━━ Records shown

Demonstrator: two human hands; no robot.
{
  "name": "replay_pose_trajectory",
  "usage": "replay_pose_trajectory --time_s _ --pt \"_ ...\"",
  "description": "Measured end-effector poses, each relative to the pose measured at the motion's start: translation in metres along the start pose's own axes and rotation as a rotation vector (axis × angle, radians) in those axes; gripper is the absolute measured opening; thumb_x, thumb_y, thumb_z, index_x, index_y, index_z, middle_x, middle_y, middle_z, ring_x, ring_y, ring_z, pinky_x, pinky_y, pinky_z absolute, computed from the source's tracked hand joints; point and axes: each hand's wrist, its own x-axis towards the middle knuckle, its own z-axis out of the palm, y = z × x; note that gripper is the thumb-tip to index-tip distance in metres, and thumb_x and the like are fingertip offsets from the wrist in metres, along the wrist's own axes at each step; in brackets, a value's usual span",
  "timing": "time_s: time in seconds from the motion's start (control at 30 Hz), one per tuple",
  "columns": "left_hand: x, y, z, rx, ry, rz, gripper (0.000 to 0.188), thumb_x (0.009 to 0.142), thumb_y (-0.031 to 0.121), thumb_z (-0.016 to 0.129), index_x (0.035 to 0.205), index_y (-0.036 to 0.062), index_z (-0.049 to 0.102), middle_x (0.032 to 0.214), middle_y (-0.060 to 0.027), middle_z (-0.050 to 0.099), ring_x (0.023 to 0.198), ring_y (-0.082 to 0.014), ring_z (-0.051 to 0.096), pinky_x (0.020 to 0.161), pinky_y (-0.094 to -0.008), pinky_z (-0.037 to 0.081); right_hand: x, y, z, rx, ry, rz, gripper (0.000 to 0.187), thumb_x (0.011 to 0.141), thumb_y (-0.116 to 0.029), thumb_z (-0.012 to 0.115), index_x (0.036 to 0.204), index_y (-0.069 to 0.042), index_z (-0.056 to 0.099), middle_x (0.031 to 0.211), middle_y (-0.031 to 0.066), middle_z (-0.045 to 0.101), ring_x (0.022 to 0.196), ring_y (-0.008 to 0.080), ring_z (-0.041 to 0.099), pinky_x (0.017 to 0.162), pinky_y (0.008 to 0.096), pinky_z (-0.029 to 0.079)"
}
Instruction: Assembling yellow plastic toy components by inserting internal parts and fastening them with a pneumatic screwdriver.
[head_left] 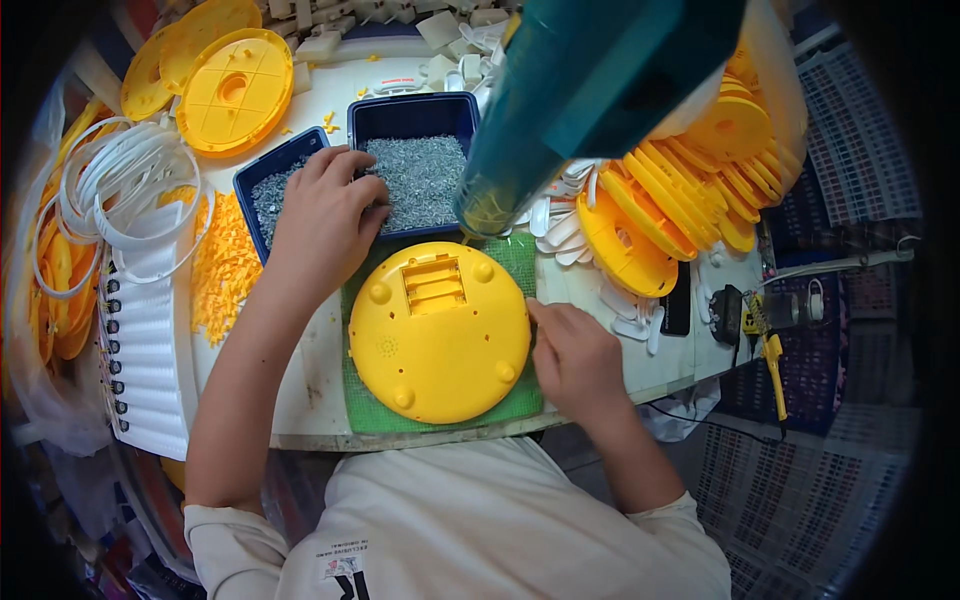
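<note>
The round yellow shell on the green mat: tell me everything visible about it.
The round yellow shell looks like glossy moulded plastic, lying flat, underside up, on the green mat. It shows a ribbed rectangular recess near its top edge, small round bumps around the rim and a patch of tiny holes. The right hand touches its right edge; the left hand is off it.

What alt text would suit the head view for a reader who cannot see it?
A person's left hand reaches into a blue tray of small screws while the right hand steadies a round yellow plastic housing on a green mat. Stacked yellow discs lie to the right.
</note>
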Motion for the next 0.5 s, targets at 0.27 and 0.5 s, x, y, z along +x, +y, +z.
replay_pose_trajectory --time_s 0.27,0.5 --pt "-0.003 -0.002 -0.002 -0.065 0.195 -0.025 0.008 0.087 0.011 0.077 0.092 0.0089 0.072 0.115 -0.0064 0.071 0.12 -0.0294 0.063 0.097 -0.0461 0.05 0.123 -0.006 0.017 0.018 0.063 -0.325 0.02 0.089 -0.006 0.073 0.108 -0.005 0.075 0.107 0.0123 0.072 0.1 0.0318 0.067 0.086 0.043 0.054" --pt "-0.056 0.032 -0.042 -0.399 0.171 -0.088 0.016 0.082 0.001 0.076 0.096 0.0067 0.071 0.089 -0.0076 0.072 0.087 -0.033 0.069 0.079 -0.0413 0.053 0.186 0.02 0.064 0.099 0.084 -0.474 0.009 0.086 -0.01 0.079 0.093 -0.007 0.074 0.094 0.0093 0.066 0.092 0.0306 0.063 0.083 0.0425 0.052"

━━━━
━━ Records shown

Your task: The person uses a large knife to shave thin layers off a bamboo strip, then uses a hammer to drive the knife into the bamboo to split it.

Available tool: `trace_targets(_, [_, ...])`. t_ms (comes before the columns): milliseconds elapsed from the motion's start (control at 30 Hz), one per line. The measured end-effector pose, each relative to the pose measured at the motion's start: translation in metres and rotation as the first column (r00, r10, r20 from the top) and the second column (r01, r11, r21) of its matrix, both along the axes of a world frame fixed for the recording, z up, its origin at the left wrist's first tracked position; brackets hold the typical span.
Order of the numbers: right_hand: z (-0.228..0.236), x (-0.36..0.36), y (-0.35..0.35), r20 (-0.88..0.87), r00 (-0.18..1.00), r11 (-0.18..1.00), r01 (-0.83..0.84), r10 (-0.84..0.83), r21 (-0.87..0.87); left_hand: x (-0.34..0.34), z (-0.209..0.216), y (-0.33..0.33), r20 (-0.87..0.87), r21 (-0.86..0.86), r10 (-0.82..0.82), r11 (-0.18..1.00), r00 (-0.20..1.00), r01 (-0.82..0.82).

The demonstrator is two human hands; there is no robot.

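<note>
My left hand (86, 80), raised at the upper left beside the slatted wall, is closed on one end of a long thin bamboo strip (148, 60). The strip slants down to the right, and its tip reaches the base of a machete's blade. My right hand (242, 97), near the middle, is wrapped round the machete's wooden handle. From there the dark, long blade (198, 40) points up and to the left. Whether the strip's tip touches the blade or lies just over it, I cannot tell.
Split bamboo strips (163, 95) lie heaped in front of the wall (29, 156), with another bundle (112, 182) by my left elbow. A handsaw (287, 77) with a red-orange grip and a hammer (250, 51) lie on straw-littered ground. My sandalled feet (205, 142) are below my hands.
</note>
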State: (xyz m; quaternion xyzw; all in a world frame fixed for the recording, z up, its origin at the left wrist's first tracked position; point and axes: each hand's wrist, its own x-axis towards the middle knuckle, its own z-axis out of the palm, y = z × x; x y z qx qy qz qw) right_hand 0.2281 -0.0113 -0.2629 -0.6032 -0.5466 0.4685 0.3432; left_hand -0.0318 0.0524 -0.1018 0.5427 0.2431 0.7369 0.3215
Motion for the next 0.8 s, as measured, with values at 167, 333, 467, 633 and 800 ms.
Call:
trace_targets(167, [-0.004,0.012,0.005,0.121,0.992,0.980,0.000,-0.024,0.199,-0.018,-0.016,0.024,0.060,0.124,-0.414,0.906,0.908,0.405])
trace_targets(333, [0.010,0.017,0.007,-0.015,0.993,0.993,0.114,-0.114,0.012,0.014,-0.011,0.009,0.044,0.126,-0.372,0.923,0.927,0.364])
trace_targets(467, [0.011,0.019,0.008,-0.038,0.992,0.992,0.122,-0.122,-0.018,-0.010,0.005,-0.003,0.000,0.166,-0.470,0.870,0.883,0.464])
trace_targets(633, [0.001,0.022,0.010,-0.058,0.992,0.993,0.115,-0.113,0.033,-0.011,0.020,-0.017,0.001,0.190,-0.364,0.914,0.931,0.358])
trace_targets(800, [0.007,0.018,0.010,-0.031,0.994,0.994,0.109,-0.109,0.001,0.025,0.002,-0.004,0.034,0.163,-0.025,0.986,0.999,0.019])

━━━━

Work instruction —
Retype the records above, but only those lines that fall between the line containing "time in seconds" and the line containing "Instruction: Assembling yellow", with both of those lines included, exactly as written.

Response below —
  "timing": "time_s: time in seconds from the motion's start (control at 30 Hz), one per tuple",
  "columns": "left_hand: x, y, z, rx, ry, rz, gripper (0.000 to 0.188), thumb_x (0.009 to 0.142), thumb_y (-0.031 to 0.121), thumb_z (-0.016 to 0.129), index_x (0.035 to 0.205), index_y (-0.036 to 0.062), index_z (-0.049 to 0.102), middle_x (0.032 to 0.214), middle_y (-0.060 to 0.027), middle_z (-0.050 to 0.099), ring_x (0.023 to 0.198), ring_y (-0.082 to 0.014), ring_z (-0.051 to 0.096), pinky_x (0.020 to 0.161), pinky_y (-0.094 to -0.008), pinky_z (-0.037 to 0.081); right_hand: x, y, z, rx, ry, rz, gripper (0.000 to 0.187), thumb_x (0.011 to 0.141), thumb_y (-0.116 to 0.029), thumb_z (-0.012 to 0.115), index_x (0.036 to 0.204), index_y (-0.069 to 0.042), index_z (-0.056 to 0.099), middle_x (0.031 to 0.211), middle_y (-0.031 to 0.066), middle_z (-0.045 to 0.101), ring_x (0.022 to 0.196), ring_y (-0.008 to 0.080), ring_z (-0.041 to 0.099), pinky_x (0.017 to 0.162), pinky_y (0.008 to 0.096), pinky_z (-0.029 to 0.079)"
}
Instruction: Assembling yellow plastic toy components by inserting internal parts and fastening them with a pneumatic screwdriver.

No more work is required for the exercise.